— Érase una vez —comenzó la reina— en un lejano reino...— Espera, espera, espera... —le interrumpió su hija—, ¡no me gustan esos comienzos!
— ¿Por qué no? Todo cuento de hadas debe tener su "érase una vez".
— ¡No me gustan los cuentos de hadas! ¡Todo el mundo sabe que las hadas no existen, mamá!
— ¿Y de qué quieres que sean los cuentos, entonces? —quiso saber la reina.
— ¡De dragones! ¡Quiero cuentos de dragones! —exclamó corriendo hacía la ventana y señalando una gran criatura alada que volaba en la distancia— ¡Dragones tan reales como ese! ¡Dragones buenos que protejan a las princesas de los príncipes malvados!

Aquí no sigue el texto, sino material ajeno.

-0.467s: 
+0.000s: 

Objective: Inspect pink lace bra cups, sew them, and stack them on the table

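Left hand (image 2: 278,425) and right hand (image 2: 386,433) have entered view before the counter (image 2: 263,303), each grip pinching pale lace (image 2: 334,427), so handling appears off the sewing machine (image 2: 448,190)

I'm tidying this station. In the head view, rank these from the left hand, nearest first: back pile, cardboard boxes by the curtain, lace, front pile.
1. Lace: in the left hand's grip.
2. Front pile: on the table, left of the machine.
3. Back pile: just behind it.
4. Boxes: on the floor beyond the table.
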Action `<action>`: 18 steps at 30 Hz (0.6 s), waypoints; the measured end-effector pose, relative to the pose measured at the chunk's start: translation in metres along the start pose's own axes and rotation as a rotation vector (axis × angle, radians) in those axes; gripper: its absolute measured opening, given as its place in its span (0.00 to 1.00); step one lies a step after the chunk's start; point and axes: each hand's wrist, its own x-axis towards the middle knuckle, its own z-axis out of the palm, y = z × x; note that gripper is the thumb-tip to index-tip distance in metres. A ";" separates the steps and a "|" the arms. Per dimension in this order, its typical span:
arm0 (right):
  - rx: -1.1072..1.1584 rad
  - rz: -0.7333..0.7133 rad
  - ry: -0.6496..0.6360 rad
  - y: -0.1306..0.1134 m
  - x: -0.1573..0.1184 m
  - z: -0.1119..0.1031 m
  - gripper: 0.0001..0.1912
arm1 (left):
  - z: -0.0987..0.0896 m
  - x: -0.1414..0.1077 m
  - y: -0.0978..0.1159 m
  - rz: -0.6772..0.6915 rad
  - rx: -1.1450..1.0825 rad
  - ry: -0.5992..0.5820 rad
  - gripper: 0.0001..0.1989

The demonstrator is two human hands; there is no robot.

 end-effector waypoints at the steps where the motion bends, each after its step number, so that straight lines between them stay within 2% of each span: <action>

— ¿Dragones que protejan a las princesas? —la reina sonrió ante el entusiasmo de su hija—. Conozco el cuento perfecto.
La princesa se volvió hacía ella, con una gran sonrisa.
» La Dragona estaba cansada de aquella vida.
Agotada de que los humanos trataran de darle caza cada vez que vislumbraban sus grandes y membranosas alas violetas.
Una noche, mientras sobrevolaba el reino, divisó un viejo castillo en ruinas, en lo alto de una escarpada montaña.
Parecía estar a punto de hacerse pedazos, así que la dragona pensó que era un buen lugar para pasar la noche. Al fin y al cabo, no creía que ningún humano quisiera vivir allí.
Se equivocaba.
La dragona empujó las grandes puertas de latón y entró en el castillo. Caminó a tientas por la entrada y avanzó hasta el gran salón.
La luz de la luna que entraba a través de los grandes ventanales le permitió a la dragona ver una chimenea en el otro extremo de la habitación.
Llegó hasta allí y con un soplo de sus fauces logró crear un pequeño fuego para calentarse.
Y cuando la dragona se estaba quedando dormida, el único habitante del castillo, atacó.
En un segundo, la dragona se vio atada con fuertes sogas que le impedían moverse. Escupió fuego sobre ellas, pero parecían ser ignífugas.
Su agresor le había atado las patas y las alas. Aunque lograra escapar arrastrándose por el suelo como una serpiente, poco podría hacer fuera sin poder volar.
Trató de serenarse, dispuesta a dialogar con su captor para lograr la libertad. Pero lo que vio no era lo que esperaba.
En lugar del fuerte caballero con armadura había una pequeña niña de aspecto frágil, vestida con un camisón blanco y con el pelo recogido en un moño en lo alto de su cabeza.
La dragona parpadeó, confusa.
— ¿Tú me has capturado? —preguntó, escéptica.
La niña apretó los puños. Aquel comentario le había molestado, pero trató de parecer impasible.
— He sido yo —afirmó con una sonrisa orgullosa—. Y yo que creía que los dragones eran bestias temibles... ¡Vaya decepción!